Top of DATA FOR ANALYSIS

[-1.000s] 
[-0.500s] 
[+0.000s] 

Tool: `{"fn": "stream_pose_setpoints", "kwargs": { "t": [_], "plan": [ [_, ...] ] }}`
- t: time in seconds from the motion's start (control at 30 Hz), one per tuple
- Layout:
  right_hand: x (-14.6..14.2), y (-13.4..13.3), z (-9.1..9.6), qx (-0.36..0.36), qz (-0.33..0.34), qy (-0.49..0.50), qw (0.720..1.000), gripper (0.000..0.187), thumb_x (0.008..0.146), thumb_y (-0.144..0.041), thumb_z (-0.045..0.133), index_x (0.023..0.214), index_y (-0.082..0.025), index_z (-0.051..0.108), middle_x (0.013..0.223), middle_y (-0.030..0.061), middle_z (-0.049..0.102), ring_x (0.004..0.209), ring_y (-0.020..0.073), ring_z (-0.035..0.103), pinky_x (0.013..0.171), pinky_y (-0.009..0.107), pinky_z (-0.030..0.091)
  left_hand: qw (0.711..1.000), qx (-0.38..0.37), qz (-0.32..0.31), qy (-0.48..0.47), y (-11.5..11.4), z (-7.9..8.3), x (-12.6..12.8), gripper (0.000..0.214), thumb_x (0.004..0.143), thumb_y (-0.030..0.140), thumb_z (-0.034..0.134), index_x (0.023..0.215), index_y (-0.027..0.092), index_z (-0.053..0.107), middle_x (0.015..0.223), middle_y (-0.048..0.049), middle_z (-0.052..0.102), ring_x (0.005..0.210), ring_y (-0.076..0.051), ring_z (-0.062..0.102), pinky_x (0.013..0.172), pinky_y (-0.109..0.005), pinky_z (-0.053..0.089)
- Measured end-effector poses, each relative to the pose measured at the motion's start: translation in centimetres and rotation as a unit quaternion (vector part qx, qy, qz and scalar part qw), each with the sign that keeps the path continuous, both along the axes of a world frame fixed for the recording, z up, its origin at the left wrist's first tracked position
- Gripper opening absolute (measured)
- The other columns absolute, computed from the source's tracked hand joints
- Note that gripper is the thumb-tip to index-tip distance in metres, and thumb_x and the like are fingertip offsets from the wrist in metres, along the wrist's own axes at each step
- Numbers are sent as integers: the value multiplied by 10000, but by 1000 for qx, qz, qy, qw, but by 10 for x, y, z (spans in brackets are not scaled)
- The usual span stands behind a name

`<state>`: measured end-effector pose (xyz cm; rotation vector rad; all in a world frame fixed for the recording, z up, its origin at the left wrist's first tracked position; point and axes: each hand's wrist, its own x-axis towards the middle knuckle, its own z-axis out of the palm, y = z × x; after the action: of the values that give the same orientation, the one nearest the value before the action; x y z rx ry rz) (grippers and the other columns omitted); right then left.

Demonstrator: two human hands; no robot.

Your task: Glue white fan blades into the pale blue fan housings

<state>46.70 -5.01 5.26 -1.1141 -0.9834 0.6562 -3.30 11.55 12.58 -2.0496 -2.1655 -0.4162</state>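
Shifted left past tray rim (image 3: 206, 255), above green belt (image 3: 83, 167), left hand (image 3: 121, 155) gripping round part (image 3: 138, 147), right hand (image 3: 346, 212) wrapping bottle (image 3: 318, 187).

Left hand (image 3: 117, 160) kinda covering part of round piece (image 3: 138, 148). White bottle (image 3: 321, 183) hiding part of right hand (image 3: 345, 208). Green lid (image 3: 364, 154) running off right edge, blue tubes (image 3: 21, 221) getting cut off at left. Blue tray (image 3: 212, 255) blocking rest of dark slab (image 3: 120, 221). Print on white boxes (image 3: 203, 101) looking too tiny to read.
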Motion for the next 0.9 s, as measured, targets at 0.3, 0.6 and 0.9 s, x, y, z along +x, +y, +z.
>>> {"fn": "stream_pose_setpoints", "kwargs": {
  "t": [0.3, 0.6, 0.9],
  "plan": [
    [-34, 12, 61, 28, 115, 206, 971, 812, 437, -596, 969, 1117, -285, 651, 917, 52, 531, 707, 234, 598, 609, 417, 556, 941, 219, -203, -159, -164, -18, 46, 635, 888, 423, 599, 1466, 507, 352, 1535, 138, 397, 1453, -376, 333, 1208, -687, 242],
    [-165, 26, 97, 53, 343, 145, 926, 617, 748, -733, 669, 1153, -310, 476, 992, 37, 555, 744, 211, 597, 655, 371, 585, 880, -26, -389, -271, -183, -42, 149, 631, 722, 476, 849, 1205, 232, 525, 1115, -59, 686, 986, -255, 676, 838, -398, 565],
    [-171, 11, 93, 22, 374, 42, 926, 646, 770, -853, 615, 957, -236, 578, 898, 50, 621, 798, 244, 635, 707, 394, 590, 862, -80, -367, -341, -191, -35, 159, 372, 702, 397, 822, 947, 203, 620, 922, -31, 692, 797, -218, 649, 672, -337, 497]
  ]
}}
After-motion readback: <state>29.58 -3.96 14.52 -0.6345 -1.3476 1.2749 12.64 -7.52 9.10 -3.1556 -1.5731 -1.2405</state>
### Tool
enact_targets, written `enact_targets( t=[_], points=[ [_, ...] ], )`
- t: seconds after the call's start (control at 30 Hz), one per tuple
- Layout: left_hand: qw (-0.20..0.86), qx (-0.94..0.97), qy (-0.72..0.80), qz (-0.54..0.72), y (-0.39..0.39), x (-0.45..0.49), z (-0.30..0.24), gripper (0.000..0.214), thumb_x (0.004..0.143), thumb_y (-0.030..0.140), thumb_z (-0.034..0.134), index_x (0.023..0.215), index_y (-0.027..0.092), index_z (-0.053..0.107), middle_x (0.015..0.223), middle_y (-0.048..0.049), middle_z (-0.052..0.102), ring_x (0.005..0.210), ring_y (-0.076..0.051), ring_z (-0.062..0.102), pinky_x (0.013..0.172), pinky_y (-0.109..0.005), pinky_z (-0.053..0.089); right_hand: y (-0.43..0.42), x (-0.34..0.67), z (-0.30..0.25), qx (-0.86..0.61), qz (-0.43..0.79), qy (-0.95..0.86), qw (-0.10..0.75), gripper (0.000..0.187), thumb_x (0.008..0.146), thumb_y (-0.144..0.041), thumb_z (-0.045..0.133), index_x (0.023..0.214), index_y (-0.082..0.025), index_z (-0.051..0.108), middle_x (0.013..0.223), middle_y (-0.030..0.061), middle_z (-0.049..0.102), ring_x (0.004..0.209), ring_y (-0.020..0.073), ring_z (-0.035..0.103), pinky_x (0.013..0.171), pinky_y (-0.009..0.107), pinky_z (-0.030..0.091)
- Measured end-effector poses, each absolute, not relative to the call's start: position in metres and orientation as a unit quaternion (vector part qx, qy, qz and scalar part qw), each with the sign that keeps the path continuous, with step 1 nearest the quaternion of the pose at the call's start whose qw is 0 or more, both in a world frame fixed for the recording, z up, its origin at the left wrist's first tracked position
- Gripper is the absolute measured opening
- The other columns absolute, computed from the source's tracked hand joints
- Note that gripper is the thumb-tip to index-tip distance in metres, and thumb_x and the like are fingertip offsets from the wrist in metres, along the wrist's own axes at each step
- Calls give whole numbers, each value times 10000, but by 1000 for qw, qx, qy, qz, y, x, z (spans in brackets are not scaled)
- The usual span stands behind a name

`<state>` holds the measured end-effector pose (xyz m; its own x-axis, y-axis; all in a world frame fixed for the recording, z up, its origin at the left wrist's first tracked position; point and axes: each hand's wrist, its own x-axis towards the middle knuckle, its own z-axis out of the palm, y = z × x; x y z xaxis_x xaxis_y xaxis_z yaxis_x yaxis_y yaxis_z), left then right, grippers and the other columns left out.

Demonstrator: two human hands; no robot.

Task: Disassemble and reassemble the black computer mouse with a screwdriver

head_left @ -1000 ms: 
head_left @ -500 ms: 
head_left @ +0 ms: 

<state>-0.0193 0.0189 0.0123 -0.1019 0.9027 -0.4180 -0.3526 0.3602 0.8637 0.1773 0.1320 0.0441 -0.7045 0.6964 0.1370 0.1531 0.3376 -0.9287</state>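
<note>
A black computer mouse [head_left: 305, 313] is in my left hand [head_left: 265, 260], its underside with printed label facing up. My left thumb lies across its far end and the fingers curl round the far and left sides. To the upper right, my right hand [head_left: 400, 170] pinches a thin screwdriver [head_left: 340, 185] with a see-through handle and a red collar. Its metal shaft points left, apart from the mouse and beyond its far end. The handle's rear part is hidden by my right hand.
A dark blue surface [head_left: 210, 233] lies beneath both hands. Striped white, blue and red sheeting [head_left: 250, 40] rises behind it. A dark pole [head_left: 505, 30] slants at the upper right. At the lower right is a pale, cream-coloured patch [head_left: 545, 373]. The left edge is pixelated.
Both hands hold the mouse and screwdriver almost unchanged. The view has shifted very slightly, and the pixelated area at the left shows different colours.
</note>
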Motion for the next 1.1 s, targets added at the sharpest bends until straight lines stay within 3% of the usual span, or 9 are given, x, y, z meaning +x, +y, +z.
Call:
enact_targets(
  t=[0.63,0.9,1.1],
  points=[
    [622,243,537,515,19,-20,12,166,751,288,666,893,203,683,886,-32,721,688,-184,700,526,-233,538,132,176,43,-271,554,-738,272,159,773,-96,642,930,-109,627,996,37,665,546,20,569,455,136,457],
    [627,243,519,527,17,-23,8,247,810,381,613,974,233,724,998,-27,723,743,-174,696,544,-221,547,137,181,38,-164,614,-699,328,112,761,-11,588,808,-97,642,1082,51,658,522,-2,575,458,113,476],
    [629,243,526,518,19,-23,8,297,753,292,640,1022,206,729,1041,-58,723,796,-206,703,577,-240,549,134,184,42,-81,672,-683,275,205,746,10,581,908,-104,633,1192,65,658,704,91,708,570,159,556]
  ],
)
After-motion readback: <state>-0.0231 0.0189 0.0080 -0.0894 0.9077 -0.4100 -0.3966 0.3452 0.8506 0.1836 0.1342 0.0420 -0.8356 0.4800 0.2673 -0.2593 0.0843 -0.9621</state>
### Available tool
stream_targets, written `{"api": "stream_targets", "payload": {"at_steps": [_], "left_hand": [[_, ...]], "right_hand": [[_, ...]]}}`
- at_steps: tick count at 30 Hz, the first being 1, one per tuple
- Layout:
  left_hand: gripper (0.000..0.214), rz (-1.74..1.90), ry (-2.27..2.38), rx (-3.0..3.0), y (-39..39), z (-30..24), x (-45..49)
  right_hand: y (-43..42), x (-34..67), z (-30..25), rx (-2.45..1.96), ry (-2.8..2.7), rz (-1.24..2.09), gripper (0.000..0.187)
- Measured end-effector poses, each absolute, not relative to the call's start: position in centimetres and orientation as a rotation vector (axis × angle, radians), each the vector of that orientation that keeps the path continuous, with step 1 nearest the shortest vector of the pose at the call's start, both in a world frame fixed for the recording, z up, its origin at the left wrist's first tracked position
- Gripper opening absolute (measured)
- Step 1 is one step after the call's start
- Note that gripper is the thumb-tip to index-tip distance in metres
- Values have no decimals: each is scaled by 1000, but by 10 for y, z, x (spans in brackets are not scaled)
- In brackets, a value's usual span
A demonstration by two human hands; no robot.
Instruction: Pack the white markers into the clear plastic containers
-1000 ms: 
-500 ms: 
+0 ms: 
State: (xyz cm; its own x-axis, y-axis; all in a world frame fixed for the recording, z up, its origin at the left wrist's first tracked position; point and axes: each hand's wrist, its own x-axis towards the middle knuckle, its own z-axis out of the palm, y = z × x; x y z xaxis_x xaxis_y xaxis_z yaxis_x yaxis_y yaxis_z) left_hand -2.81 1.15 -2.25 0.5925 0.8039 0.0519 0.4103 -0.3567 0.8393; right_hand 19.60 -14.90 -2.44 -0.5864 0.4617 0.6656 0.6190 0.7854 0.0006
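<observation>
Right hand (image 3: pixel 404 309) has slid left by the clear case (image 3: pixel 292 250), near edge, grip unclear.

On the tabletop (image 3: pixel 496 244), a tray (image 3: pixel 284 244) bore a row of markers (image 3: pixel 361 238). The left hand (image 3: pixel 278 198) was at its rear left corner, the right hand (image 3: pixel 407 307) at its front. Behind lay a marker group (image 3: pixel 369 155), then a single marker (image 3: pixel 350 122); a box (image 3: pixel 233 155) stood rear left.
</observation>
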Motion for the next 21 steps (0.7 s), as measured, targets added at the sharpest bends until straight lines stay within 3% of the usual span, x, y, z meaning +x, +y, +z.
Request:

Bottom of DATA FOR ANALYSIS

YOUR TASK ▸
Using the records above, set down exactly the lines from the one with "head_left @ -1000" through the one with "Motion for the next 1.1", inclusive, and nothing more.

RESPONSE TO THIS EXERCISE ▸
head_left @ -1000 ms: 
head_left @ -500 ms: 
head_left @ +0 ms: 

<state>-0.0193 0.0189 0.0123 -0.1019 0.9027 -0.4180 -0.3526 0.3602 0.8637 0.1773 0.1320 0.0441 -0.7045 0.6964 0.1370 0.1531 0.3376 -0.9287</state>
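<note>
A black computer mouse [head_left: 305, 313] is in my left hand [head_left: 265, 260], its underside with printed label facing up. My left thumb lies across its far end and the fingers curl round the far and left sides. To the upper right, my right hand [head_left: 400, 170] pinches a thin screwdriver [head_left: 340, 185] with a see-through handle and a red collar. Its metal shaft points left, apart from the mouse and beyond its far end. The handle's rear part is hidden by my right hand.
A dark blue surface [head_left: 210, 233] lies beneath both hands. Striped white, blue and red sheeting [head_left: 250, 40] rises behind it. A dark pole [head_left: 505, 30] slants at the upper right. At the lower right is a pale, cream-coloured patch [head_left: 545, 373]. The left edge is pixelated.
Both hands hold the mouse and screwdriver almost unchanged. The view has shifted very slightly, and the pixelated area at the left shows different colours.
</note>
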Motion for the next 1.1 s, targets added at the sharpest bends until straight lines stay within 3% of the usual span, or 9 are given, x, y, z meaning +x, +y, +z.

The exercise calls for nothing further.